'Where is he getting this information?': ABC anchor grills Trump spokesperson over Obama wiretap allegations

ABC anchor Martha Raddatz grilled White House spokesperson Sarah Huckabee Sanders over President Donald Trump's largely unfounded allegation that former President Barack Obama personally directed law enforcement to look into the Trump campaign's ties to Russia.

The president suggested on Sunday that Congress include in its review of Russia's meddling in the US election reports that Obama's White House personally directed aspects of a corresponding law enforcement investigation of Russian meddling in the 2016 election.

In an exchange on "This Week" on Sunday, Raddatz said Trump was making "extremely serious charges" and confronted Sanders about Trump's sources, asking, "Where is he getting this information?"

Sanders said outlets like the BBC previously reported that federal investigators sought warrants to monitor Russian banks suspected of potentially steering money to the Trump campaign — though the report did not include Trump's wiretapping allegation.

"The bigger thing is — let's find out. Let's have an investigation. If they're going to investigate Russia ties, let's include this as part of it. And so that's what we're asking," Sanders said.

RELATED: President Trump accuses Obama on Twitter of wiretapping him

Throughout the interview, Raddatz repeatedly sought answers to the many questions inspired by Trump's tweets, which offered no supporting evidence for their claim.

The ABC anchor first asked if Trump was motivated to tweet about Obama after reading a pieceabout the subject in the far-right website Breitbart. Raddatz pointed out that although Breitbart cites the New York Times as a source, the report "doesn't say anything definitive."

"There is nothing equivocating about what he says. 'I just found out that Obama had my wires tapped.' That's not 'Look into something.' He says it happened," Raddatz said.

When Raddatz said the reports cited by Breitbart included anonymous sources — a reporting practice Trump has repeatedly decried — Sanders dismissed the point, instead claiming that if the reports were true, the wiretaps would be the "greatest overreach and the greatest abuse of power that I think we have ever seen and a huge attack on democracy itself."

The ABC anchor repeatedly attempted to understand the legal steps necessary for federal investigators to bug Trump's phone.

"If there was an order, there would have to be probable cause shown before it was granted, evidence of wrongdoing. So, isn't the president saying this indeed happen confirming that the investigation had enough evidence to get a FISA order?" Raddatz asked.

"I'm not sure if they can create wrongdoing. They've been trying to make the case for it. The FBI says that this is BS, the House intelligence chair has said that there is no evidence of it. But I don't know that that would indicate that intelligence services wouldn't have attempted to see if there was something at that point in October," Sanders replied.

Raddatz then said that if the claim was true, Trump may have been disclosing classified information.

"A FISA court order wiretap is highly classified information. Why is it acceptable for the president to tweet something like that out?" Raddatz asked.

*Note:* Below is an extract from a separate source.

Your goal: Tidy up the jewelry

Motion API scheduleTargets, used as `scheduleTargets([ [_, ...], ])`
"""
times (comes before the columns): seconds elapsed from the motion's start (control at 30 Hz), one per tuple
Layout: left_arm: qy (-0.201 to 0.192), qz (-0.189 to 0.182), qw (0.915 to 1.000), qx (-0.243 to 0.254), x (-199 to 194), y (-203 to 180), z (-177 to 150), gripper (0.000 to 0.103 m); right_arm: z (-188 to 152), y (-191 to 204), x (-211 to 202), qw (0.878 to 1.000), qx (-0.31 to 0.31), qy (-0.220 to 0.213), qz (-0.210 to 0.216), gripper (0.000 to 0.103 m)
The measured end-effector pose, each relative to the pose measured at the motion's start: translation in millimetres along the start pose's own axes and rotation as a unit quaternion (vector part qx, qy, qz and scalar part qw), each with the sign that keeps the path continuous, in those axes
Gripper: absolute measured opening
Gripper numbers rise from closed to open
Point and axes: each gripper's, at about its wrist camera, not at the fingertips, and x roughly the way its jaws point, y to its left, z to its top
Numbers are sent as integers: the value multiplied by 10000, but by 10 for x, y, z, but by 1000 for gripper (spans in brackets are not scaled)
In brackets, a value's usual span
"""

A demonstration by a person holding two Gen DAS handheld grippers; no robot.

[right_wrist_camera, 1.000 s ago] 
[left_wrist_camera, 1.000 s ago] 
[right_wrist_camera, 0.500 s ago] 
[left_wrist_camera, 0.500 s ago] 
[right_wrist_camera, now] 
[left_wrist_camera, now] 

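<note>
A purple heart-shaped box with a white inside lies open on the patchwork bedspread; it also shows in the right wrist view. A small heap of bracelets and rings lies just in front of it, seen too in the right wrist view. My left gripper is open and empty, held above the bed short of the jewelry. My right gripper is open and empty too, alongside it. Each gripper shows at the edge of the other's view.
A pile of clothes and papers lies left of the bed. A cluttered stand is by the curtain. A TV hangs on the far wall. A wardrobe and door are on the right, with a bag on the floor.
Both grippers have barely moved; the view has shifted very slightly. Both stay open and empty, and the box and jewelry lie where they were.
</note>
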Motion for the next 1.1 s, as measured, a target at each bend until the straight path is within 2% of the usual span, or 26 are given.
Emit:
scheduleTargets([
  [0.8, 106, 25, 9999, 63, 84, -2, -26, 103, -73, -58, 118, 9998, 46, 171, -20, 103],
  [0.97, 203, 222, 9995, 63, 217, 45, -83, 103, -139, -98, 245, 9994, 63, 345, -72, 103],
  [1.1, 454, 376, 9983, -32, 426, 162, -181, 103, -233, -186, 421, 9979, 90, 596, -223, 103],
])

"I don't think he's tweeting out classified information. He's talking about could this have happened? Did this happen?" Sanders replied.

As the conversation appeared to wind down, Raddatz pressed yet again to present clear evidence that proved Obama wiretapped Trump.

"You keep saying, if, if, if. The president of the United States said it was a fact. He didn't say I read a story in Breitbart or 'The New York Times' or wherever else. He said, just found out that Obama had my wires tapped in Trump Tower. That's not an if," Raddatz said.

"I will let the president speak for himself," Sanders replied.

"You're his spokesperson," Raddatz said

"And I'm speaking about it right now," Sanders said.

"But you're backing off of it. You're backing off of it," Raddatz said.

The interview came just minutes after Trump called for a congressional investigation into whether Obama overstepped his authority investigating Russia's involvement in the 2016 election.

On Saturday, Obama spokesman Kevin Lewis denied the previous White House interfered in the investigation into the 2016 election.

"A cardinal rule of the Obama administration was that no White House official ever interfered with any independent investigation led by the Department of Justice. As part of that practice, neither President Obama nor any White House official ever ordered surveillance on any US citizen. Any suggestion otherwise is simply false," Lewis said.